9. Juli 2025

9. Juli 2025
LuxemburgZLV

Der 28. Juni muß unbedingt ein Signal der Stärke werden

Übernommen von Zeitung vum Lëtzebuerger Vollek:

Am Samstag in einer Woche steigt eine der größten Demonstrationen der vergangenen Jahre, wenn im Kampf gegen eine erneute Beschneidung der Renten und andere Sozialabbaupläne der konservativ-liberalen Regierung nicht nur die beiden größten Gewerkschaften ihren Zwist beigelegt haben, sondern auch viele andere Akteure der progressiven Zivilgesellschaft zusammen mit ihnen auf die Straße gehen. In Luxemburg ein noch immer seltenes Bild. Bald vielleicht ein Bild mit Seltenheitswert?

Wenn wir uns die Entwicklungen in anderen EU-Ländern und weltweit anschauen, stehen Gewerkschaften mittlerweile arg unter Druck gegenüber sozialen Rollbacks und politischen Angriffen. Der Globale Rechtsindex (»Global Rights Index«) des Internationalen Gewerkschaftsbundes (IGB) sieht in seinem aktuellen Bericht eine Verschlechterung der Bedingungen weltweit: Die Arbeitnehmerrechte verschlechtern sich rapide auf allen Kontinenten, wobei Europa und Amerika am schlechtesten abschneiden. Diese beiden Regionen verzeichnen laut Bericht die schlechtesten Ergebnisse seit Einführung des Index im Jahr 2014. Europa setzte seinen rasanten Abwärtstrend fort und fiel von einem Rating von 1,84 im Jahr 2014 auf 2,78 im Jahr 2025 ab – der deutlichste Rückgang, der in den letzten zehn Jahren weltweit in einer Region zu verzeichnen war. Die 5 steht für jegliches Fehlen von Rechtsgarantien.
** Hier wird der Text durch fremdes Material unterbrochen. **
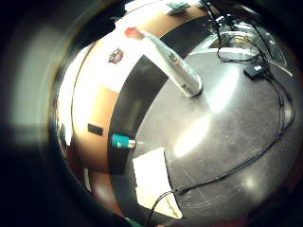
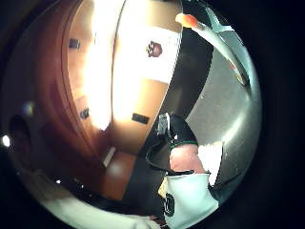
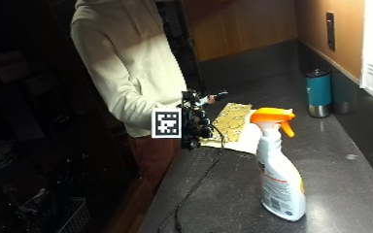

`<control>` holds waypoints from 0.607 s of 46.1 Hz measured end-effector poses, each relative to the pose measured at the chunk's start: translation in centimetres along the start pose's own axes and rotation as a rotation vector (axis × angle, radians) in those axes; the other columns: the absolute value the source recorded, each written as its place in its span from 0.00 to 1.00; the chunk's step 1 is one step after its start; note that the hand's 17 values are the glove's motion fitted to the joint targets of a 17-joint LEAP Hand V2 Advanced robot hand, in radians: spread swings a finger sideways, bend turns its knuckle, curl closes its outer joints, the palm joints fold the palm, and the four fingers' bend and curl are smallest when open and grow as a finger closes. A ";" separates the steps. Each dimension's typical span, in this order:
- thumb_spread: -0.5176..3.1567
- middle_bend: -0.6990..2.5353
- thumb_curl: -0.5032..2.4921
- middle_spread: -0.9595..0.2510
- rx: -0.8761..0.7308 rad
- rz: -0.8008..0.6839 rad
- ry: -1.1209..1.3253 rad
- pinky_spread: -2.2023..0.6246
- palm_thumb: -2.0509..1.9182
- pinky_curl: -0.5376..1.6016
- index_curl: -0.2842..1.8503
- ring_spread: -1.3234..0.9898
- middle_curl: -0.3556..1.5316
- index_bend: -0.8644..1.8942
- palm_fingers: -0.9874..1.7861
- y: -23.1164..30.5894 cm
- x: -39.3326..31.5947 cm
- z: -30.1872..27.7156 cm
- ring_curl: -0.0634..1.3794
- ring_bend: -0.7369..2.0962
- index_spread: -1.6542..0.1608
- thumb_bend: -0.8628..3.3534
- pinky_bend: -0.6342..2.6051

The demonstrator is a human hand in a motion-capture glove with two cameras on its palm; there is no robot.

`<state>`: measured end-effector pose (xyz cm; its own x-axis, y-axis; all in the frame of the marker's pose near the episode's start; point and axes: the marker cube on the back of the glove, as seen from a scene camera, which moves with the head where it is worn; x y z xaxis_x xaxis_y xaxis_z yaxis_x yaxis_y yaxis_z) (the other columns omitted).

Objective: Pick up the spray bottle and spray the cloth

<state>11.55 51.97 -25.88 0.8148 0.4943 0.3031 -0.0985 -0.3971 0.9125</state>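
Reaching is the step we judge to be in hand: the spray bottle [image 3: 279, 167] stands upright on the dark counter [image 3: 342, 160], untouched, with its orange trigger head at the top. Our gloved right hand [image 3: 196, 121] hovers at the counter's near edge, well apart from the bottle and holding nothing; we cannot tell how far its fingers are spread. The patterned cloth [image 3: 231, 121] lies flat just beyond the hand. Next we must cross to the bottle's neck and close around it.
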 end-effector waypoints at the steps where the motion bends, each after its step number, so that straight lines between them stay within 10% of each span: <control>1: 0.41 0.28 0.32 0.78 0.007 0.016 -0.003 0.81 0.70 0.43 0.23 0.57 0.36 0.36 0.40 -0.2 0.2 0.2 0.25 0.39 0.76 0.20 0.34; 28: 0.40 0.28 0.32 0.78 0.102 0.332 -0.080 0.81 0.70 0.42 0.23 0.57 0.37 0.36 0.39 -8.1 5.2 7.6 0.25 0.39 0.76 0.20 0.34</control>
<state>20.92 51.92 -33.74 0.7906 0.2643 0.5523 -0.3112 -0.6034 0.7342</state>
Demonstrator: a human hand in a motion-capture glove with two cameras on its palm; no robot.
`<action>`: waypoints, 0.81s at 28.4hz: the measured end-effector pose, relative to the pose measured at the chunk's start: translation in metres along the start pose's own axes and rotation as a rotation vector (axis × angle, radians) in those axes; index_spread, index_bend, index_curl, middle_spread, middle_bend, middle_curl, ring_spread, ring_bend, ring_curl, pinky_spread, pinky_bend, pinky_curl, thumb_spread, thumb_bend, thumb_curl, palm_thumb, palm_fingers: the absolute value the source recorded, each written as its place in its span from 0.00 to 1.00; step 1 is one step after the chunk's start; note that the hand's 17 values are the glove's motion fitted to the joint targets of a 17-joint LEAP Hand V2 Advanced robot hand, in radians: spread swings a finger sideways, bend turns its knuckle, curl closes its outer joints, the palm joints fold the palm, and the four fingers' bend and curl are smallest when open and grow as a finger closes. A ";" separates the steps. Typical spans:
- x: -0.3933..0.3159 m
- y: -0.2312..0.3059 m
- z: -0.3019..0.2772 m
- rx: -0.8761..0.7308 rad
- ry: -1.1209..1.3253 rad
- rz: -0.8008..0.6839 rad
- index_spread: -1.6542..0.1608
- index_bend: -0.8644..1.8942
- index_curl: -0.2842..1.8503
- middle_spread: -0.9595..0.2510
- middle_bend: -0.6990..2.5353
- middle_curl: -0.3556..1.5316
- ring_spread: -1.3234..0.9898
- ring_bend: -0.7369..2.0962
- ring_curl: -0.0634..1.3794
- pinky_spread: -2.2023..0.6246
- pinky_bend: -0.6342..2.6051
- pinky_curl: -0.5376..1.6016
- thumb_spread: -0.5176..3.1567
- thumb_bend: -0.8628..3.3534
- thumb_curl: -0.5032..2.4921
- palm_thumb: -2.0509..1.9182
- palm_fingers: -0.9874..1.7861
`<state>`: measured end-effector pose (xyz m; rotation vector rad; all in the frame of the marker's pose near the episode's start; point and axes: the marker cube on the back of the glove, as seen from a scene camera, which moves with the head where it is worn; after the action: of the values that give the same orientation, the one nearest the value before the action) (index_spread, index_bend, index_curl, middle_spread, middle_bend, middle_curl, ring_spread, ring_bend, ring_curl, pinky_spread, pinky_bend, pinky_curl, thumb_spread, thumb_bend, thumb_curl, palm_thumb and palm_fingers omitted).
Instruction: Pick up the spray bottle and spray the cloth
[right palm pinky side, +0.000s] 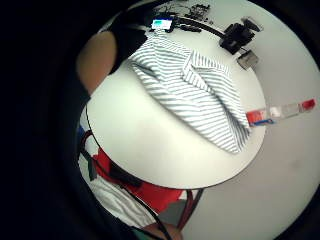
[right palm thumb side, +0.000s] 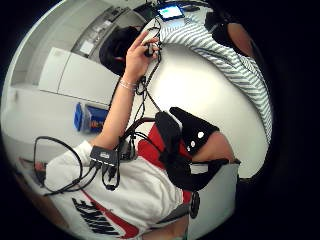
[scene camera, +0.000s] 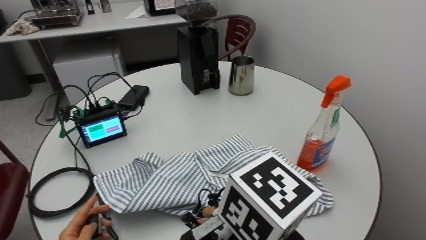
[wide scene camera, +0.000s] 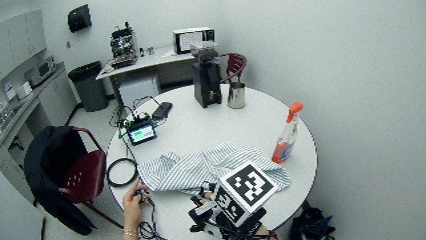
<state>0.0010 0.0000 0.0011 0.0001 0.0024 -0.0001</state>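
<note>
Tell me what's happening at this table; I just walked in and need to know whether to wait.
A person sits at the round table with a striped cloth crumpled in front of them. The spray bottle stands upright beside the cloth, untouched. The gloved right hand is near the table's close edge, hidden under its marker cube. The bare left hand holds a small device at the edge. No spraying has begun.

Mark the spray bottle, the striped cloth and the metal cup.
spray bottle (scene camera: 317, 147), outside view, orange lower body.
striped cloth (scene camera: 174, 180), outside view, middle folds.
metal cup (scene camera: 241, 76), outside view, side wall.
</note>
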 end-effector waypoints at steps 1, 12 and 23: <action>0.000 0.000 0.000 0.000 0.001 0.000 0.81 0.42 0.17 0.76 0.35 0.24 0.58 0.37 0.09 0.82 0.25 0.27 0.25 0.26 0.19 0.62 0.60; 0.001 0.000 0.001 0.004 -0.001 0.012 0.74 0.40 0.25 0.74 0.35 0.31 0.59 0.37 0.18 0.85 0.24 0.31 0.38 0.25 0.21 0.64 0.59; -0.010 -0.011 0.006 0.012 -0.010 -0.029 0.72 0.39 0.28 0.74 0.34 0.34 0.59 0.36 0.21 0.86 0.24 0.32 0.42 0.24 0.22 0.65 0.58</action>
<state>-0.0092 -0.0114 0.0073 0.0121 -0.0072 -0.0290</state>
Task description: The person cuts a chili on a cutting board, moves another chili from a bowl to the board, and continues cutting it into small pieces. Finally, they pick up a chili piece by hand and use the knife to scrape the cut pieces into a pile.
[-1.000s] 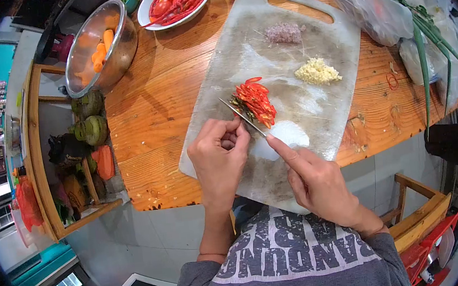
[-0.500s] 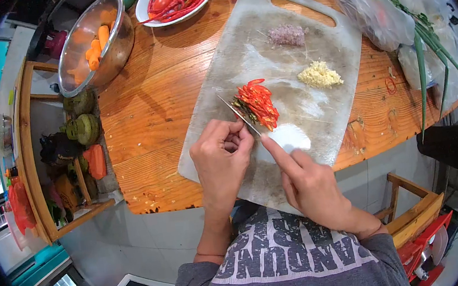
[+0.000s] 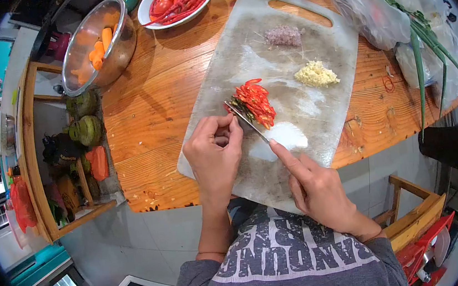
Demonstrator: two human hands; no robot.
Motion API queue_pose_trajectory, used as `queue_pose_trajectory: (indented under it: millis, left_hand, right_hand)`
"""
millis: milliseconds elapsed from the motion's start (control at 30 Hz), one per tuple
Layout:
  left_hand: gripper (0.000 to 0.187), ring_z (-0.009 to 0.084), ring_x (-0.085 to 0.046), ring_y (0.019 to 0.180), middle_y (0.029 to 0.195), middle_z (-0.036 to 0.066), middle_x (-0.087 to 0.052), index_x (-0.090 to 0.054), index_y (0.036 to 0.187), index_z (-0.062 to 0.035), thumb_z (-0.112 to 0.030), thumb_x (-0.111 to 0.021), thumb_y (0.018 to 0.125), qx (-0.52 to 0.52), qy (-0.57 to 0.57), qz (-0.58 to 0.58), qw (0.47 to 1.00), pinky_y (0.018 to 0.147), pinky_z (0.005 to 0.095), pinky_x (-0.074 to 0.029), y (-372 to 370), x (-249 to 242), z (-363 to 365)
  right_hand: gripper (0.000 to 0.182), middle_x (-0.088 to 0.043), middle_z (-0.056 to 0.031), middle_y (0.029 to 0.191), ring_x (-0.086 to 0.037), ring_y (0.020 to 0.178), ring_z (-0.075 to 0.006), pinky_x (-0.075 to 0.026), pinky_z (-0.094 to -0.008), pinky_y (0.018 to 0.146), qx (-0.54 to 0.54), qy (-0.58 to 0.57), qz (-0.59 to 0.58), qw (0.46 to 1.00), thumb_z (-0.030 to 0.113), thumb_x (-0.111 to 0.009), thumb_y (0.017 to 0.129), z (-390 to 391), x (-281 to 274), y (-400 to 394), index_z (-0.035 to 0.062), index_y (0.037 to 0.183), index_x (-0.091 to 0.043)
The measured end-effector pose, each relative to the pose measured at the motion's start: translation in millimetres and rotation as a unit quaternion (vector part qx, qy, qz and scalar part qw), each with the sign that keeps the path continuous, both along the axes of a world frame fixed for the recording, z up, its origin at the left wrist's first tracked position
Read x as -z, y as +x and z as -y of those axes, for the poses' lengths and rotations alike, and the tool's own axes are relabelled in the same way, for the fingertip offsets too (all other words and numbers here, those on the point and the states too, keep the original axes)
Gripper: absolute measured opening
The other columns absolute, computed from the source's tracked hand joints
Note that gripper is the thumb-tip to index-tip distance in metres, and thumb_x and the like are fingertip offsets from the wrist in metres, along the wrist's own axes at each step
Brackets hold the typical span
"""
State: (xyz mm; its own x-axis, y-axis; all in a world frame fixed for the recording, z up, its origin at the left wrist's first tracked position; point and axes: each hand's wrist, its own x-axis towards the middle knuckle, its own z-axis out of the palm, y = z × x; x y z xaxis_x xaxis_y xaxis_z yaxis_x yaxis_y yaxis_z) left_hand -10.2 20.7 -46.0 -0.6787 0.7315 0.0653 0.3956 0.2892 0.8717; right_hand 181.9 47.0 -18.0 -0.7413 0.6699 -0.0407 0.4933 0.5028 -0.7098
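Note:
My right hand (image 3: 318, 188) grips a knife (image 3: 250, 125), its index finger stretched along the top of the blade. Thumb and fingers of my left hand (image 3: 214, 149) pinch together beside the blade's tip, where a small bit of red chili shows; most of what they hold is hidden. Against the far side of the blade lies a heap of sliced red chilies (image 3: 256, 101), with darker greenish slices at its left. All this is on a worn white cutting board (image 3: 217, 83). Minced garlic (image 3: 316, 74) and chopped shallot (image 3: 283, 36) sit in separate piles farther up the board.
A metal bowl of carrots (image 3: 68, 76) stands at the table's back left. Near it is a white bowl (image 3: 142, 11) with red chilies and tomatoes. Plastic bags (image 3: 395, 25) and green onions (image 3: 424, 38) lie at the right. A wooden shelf (image 3: 32, 158) holds vegetables at left.
My left hand has shifted slightly left, still pinched. The knife has turned a little, its tip now nearer the left fingertips, and my right hand has drawn slightly down and right.

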Motion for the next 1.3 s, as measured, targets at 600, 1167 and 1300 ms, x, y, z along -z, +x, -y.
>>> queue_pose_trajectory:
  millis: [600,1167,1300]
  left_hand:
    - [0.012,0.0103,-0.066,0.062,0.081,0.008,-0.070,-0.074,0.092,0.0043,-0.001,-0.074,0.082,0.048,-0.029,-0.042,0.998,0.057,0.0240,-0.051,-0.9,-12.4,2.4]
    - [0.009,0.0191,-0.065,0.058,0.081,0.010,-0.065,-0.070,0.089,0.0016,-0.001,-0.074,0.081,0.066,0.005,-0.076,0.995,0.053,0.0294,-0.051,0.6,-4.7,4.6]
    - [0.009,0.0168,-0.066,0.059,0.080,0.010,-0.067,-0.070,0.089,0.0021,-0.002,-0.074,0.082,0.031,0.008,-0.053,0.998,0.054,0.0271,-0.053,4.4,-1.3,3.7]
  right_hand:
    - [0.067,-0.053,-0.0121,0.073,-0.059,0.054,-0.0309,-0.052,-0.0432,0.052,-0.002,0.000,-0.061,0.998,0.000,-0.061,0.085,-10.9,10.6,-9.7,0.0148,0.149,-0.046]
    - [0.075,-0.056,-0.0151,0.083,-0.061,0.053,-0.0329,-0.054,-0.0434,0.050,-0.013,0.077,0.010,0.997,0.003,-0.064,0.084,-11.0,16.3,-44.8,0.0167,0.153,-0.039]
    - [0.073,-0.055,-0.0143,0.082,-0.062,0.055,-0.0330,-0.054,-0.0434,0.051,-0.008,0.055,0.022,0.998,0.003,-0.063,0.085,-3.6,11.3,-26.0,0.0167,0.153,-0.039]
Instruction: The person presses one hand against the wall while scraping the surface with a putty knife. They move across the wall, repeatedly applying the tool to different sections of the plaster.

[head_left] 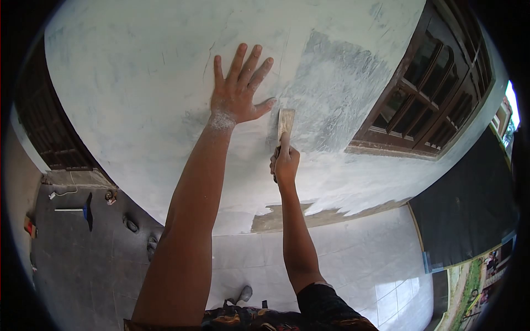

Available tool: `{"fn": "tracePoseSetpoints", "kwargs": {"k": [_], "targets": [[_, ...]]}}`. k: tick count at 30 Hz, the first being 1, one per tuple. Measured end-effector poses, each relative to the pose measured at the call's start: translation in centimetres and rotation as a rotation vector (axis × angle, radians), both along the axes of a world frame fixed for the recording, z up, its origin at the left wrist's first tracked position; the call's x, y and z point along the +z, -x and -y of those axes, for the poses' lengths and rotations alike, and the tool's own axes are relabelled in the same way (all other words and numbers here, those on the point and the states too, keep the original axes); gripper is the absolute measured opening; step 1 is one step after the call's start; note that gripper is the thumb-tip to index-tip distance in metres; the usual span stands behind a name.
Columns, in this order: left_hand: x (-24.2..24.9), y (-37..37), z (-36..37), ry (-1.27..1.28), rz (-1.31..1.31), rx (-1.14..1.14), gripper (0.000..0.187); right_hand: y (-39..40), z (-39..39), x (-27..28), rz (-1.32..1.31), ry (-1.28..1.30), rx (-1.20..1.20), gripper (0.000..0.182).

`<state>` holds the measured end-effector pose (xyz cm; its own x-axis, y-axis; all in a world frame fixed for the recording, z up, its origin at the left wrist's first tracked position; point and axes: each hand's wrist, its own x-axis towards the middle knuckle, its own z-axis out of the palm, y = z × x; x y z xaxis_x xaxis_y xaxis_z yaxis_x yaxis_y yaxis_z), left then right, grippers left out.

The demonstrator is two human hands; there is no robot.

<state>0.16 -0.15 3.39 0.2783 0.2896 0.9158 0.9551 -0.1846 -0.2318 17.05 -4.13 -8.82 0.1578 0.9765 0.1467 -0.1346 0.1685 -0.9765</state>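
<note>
My left hand [239, 91] lies flat on the white wall [138, 71] with its fingers spread. White dust covers that wrist. Lower and to the right, my right hand [286, 163] is closed round the handle of a putty knife [286, 122], its index finger stretched along the blade. The blade points up and rests against the wall, close to my left thumb. A grey, rough patch [342, 83] spreads over the wall to the right of the blade. Fine cracks run near my left fingertips.
A dark wooden window [422, 88] is set in the wall at right, a dark wooden door [52, 110] at left. Bare grey-brown wall [270, 218] shows along the bottom. Sandals [131, 223] and a broom [88, 211] lie on the tiled floor. A black sheet [469, 204] hangs at right.
</note>
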Motion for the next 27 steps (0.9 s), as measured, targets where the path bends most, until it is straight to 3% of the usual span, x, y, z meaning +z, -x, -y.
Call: {"fn": "tracePoseSetpoints", "kwargs": {"k": [27], "targets": [[-0.4, 0.3, -1.3, -0.022, -0.103, 0.1, 0.101, -1.2, -0.9, 0.6, 0.059, -0.02, -0.023, 0.062]]}}
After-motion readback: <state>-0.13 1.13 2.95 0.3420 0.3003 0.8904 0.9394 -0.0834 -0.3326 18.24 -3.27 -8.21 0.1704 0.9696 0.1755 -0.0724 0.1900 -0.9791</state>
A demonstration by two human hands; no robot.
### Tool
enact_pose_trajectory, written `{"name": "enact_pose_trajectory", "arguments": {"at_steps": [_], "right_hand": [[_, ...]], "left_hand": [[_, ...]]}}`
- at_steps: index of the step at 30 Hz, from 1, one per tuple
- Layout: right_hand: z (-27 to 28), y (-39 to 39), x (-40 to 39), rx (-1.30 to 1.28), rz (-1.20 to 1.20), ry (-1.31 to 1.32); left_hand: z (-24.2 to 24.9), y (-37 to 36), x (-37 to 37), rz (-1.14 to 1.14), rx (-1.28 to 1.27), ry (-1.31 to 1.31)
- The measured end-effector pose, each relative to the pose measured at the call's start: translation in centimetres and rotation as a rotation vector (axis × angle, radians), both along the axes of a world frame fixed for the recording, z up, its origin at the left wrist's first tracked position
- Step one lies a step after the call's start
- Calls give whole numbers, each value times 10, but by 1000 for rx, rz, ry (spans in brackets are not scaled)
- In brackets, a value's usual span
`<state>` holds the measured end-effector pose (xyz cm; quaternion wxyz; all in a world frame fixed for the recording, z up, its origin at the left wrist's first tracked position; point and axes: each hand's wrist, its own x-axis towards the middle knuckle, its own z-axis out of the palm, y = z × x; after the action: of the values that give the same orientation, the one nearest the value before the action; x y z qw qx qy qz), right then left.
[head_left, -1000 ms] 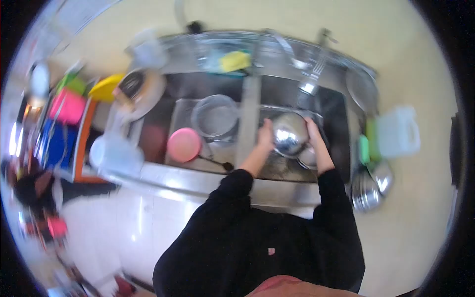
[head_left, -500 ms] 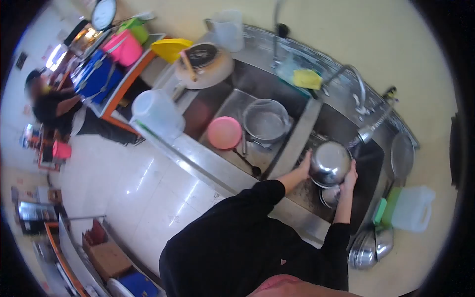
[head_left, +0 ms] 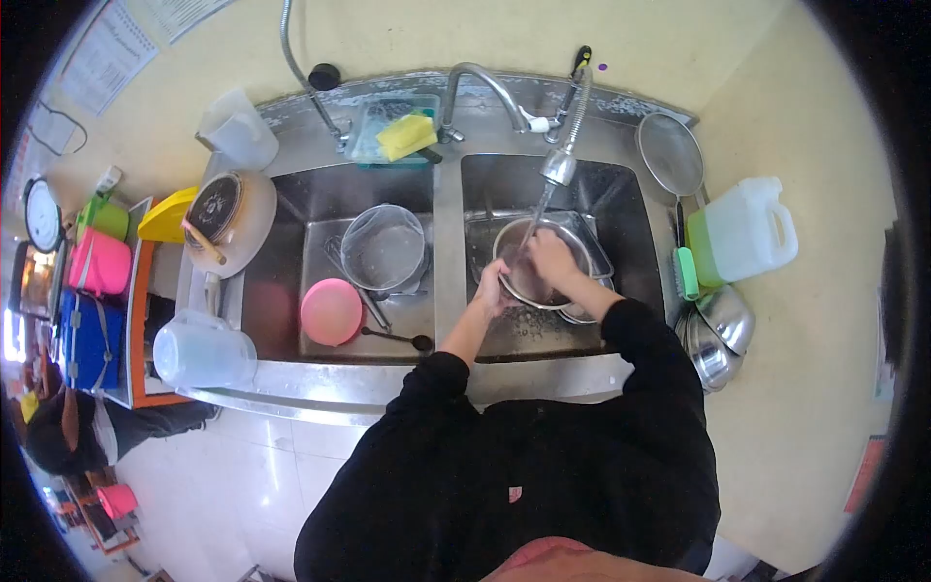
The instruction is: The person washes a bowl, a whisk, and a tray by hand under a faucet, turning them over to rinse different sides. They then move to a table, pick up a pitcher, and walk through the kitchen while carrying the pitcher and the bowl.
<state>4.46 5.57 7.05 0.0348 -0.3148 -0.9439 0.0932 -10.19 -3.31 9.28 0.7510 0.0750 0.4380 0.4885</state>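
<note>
A stainless steel bowl (head_left: 525, 289) stands with its opening up in the right sink basin (head_left: 485, 335), under a stream of water from the spray tap (head_left: 558, 167). My left hand (head_left: 492, 289) is closed on the bowl's left rim. Inside the bowl is my right hand (head_left: 551, 258), its fingers partly hidden and smeared, so I cannot make out their pose. Beneath the bowl, part of another metal vessel (head_left: 579, 312) shows, along with a dark-edged rectangular tray (head_left: 593, 242) behind.
The left basin holds a pink bowl (head_left: 331, 312), a clear round container (head_left: 383, 247) and a black spoon (head_left: 398, 337). A pan (head_left: 254, 228) and a plastic jug (head_left: 204, 351) stand left. A jerrycan (head_left: 742, 231), green brush (head_left: 686, 274) and stacked bowls (head_left: 716, 335) stand right.
The bowl, held by both hands with its rounded outside showing, has been turned opening up under the water. My right hand has gone from its side to inside it. The view has turned.
</note>
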Motion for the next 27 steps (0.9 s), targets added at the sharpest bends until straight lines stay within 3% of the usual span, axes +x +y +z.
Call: {"name": "enact_pose_trajectory", "arguments": {"at_steps": [2, 3, 4, 5, 9, 10, 13, 14, 17, 18, 21, 22, 25, 26, 27], "right_hand": [[19, -24, -41, -171, 14, -85], [19, -16, -41, -97, 74, -198], [20, 2, -42, -25, 137, -315], [18, 11, -44, 49, 203, -429], [2, -6, -47, -206, 313, -200], [6, 9, -41, 100, 427, -199], [5, -8, -43, 108, 414, -319], [-38, 0, -36, -82, 445, -74], [-22, 10, -12, 103, -11, -39], [-14, -14, -9, 138, -64, 26], [59, -63, -13, -340, -35, -92], [69, -69, -13, -499, -26, -129], [76, -49, 3, -509, -23, 98], [85, -46, 9, -547, -158, 496], [70, -35, 13, -753, -416, 767]], "left_hand": [[-45, 14, -3, -5, 39, -58], [-62, 15, -5, -8, 49, -89], [-18, 2, -4, 19, -21, -15], [-21, 1, -5, -3, -26, -46], [-19, 3, -5, 4, -60, -50], [-14, -3, -4, -20, -66, -42], [-11, -6, -6, -40, -77, -75], [-3, -5, -3, -22, -61, -72], [-31, 2, -11, -13, -27, -104], [-46, 2, -14, -19, -28, -121], [-36, 14, -14, 132, -17, -5], [-25, 15, -16, 73, 40, -53], [12, 16, -22, -18, -86, -128], [6, 20, -23, -84, -121, -100], [-8, 20, -19, -61, -49, -105]]}}
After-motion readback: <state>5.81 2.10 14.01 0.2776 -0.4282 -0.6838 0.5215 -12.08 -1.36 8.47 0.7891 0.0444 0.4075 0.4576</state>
In Europa fällt unter den Ländern des Westens insbesondere Italien auf, welches im Ranking deutlich abgerutscht ist aufgrund wiederholter Rechtsverletzungen. Dies durch Eingriffe der Meloni-Regierung ins nationale Streikrecht, Senkung von Abfindungen sowie Lockerung des Kündigungsschutzes. Das ist zwar noch nichts im Vergleich zu etwa Argentinien, jedoch ist die Route klar: Wer sich für die Interessen der Lohnabhängigen und die Entwicklung unserer Gesellschaft stark macht, muß mit deutlich mehr Gegenwind rechnen, als ohnehin schon, gegen immer mehr konservative und rechte Regierungen und erstarkende Populisten in den EU-Parlamenten bei gleichzeitig immer weniger gewerkschaftlich organisierten Menschen.

In Deutschland steht unter der konservativ-sozialdemokratischen Regierung wie auch in Luxemburg ein Angriff auf den Sozialstaat an. Nicht nur fordert die OECD auch hier eine massive Rentenkürzung, darüber hinaus hatten Kanzler Merz und andere Regierungspolitiker mehrfach betont, es müsse »wieder mehr gearbeitet« werden um »den Wohlstand dieses Landes zu erhalten«. Dazu gehörten auch das ins Lächerliche ziehen von work-life-Balance oder Forderungen nach Arbeitszeitverkürzungen. Premier Luc Frieden, erklärter OECD-»Fan«, drückt sich wohlfeiler aus, seine Regierung meint jedoch dasselbe.

Dabei zeigen Wissenschaftler und Experimente aus immer mehr Ländern auf, daß mehr Arbeiten nicht mehr Produktivität bedeutet, sondern das Gegenteil. Ohnehin liefert ein Achtstunden-Arbeitstag nicht acht Stunden deckungsgleiche Produktivität. Und doch hat der Kampf des Patronats um ein Abschaffen auch noch des Achtstundentages längst begonnen.

Wir alle sollten hoffen und möglichst aktiv dazu beitragen, daß die Demonstration am kommenden 28. Juni ein Erfolg wird. Jenen, die nicht nur den Fortschritt der Gesellschaft für ihre kurzfristigen Profite blockieren, sondern auch noch bestehende Rechte zurückdrehen wollen, muß aufgezeigt werden, daß die Gewerkschaften eine große Rückendeckung in der Bevölkerung haben und kampfbereit sind. Andernfalls sehen wir auch hierzulande harten Zeiten entgegen.